I bought this Gooloo unit exactly 30 days ago. Today provided my first opportunity to test it out.
Background: I'm a 74 yr old Disabled/Retired Senior; confined to a wheelchair. I live off of my monthly SS check; so, limited income/essentially no savings. I live alone, ~ 60 mi. S. of Abq., NM; and make one errand run into Abq., each month - ~ 140 mi. round trip, with the around-town errands included.
I put less than 1500 miles on my car, per year. I inherited the car when my mother died in 2010. The car is a 2002 Pontiac Bonneville; so, closing up on 21/22 yrs old. The stock battery lasted 15 yrs, but I've had ongoing dead-battery issues, since. I've put in four NAPA-grade batteries in the last 7 yrs, or so; two, new (at ~ $200 a pop), and two under limited warranty replacement (~ $80 a pop).
The battery lives under the rear seat, and, what with the nature of my handicaps... it's pretty much a quite considerable pain for me to replace one. Over the last 7 yrs, the car has suffered from some sort of unidentified, intermittent drain on the bat, that deads it out maybe six to eight times a year. I suspect something like a malfunctioning trunk light switch, but have never been able to nail down the exact issue (I rmv'd the trunk lamp/bulb, but still have the issue; so... go figure).

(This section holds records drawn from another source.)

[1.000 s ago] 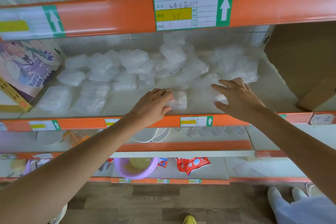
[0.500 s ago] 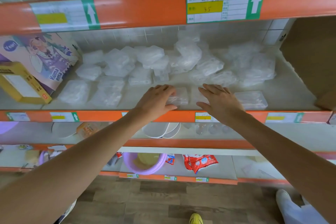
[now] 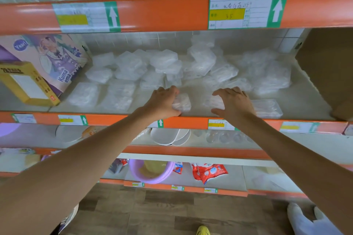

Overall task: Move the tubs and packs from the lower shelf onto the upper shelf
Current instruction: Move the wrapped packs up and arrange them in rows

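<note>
On the middle shelf [image 3: 298, 101] a heap of packs [image 3: 168, 63] fills the back, from left of centre to the right. At the front edge the left hand [image 3: 164, 103] grips a small pack [image 3: 183, 102]; to its right the right hand [image 3: 235, 103] spans a second pack [image 3: 213, 101], thumb before it, fingers behind. A tub [image 3: 267, 108] lies just right of that hand. At the left end a small box [image 3: 28, 84] stands before a big box [image 3: 57, 57]; a carton [image 3: 328, 66] stands at the right end. On the shelf below, plates [image 3: 170, 135] lie left of cups [image 3: 223, 137]. One shelf lower, a basin [image 3: 150, 172] sits left of bags [image 3: 208, 172]
</note>
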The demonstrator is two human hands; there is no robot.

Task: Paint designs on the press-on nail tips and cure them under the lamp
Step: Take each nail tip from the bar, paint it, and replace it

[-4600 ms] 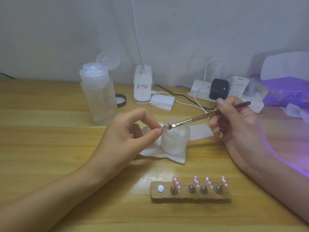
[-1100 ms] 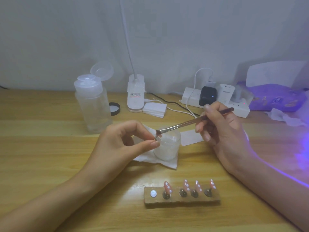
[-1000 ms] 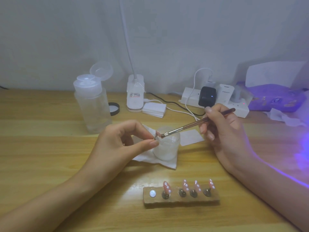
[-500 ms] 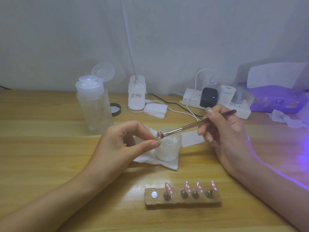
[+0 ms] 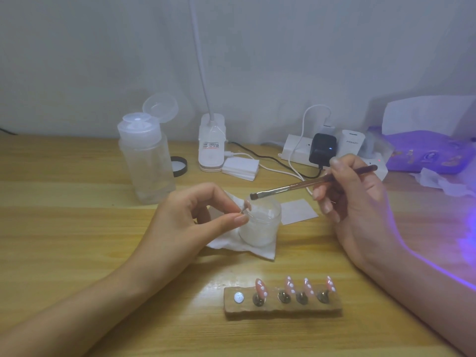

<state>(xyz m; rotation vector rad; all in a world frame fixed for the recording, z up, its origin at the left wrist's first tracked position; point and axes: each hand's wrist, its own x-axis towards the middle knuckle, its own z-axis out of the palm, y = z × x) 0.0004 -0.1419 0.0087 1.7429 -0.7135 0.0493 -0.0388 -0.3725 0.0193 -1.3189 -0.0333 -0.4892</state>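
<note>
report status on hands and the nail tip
Left hand pinches stem of nail tip. Right hand holds brush, bristles right beside the tip. Jar close behind.

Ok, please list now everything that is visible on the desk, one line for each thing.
Held nail tip: one, pink, on a pin.
Brush: one, reddish-brown handle, bristles close to that tip.
Jar: one, frosted white, centre, on a white tissue.
Wooden block: one, brown, front.
Dotted nail tips: four, pink with white dots, on the block.
Pump bottle: one, clear, back left, lid open.
Desk lamp base: one, white, back centre.
Power strip: one, white, back right.
Left hand: pinches the pin.
Right hand: grips the brush.
</note>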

Anymore, I ck the battery once or twice a week; but still run into the dead bat issue, all too often. Unfortunately, before I discover it so... the battery often sits dead for several days or more; sulfate'ing away, all the while; i.e., getting deader & deader each day, before I actually discover that it IS dead. If dead (sulfate'd) for too long (a week or two?)... the bat is unrecoverable; and then requires replacement.
I have multiple, high quality bat chrgrs, but, if the bat's been sulfate'ing, it can take up to several hours, or more, to get it to accept enough charge to (barely) start the car. I have no garage, so the car lives on the street, out front; and it is not practical to use a Battery Tender/trickle charger on it (pwr cord/public sidewalk/safety issues).
When I think the bat's getting marginal, I start the car, and run it for 15 minutes, to top off the bat.
Background, complete.
In reading the Amazon reviews (and some from other sites) I noticed a couple of reviewers lambasting the Gooloo unit(s) for having a small, actual AH (Amp Hour) rating. I had already been wondering how SUCH a small unit... could start a car; much less, the over 60 times per charge claimed for this unit (and, that, at ONLY 50% or greater retained charge [not supposed to use it to jump-start, at all, below 50% charge]).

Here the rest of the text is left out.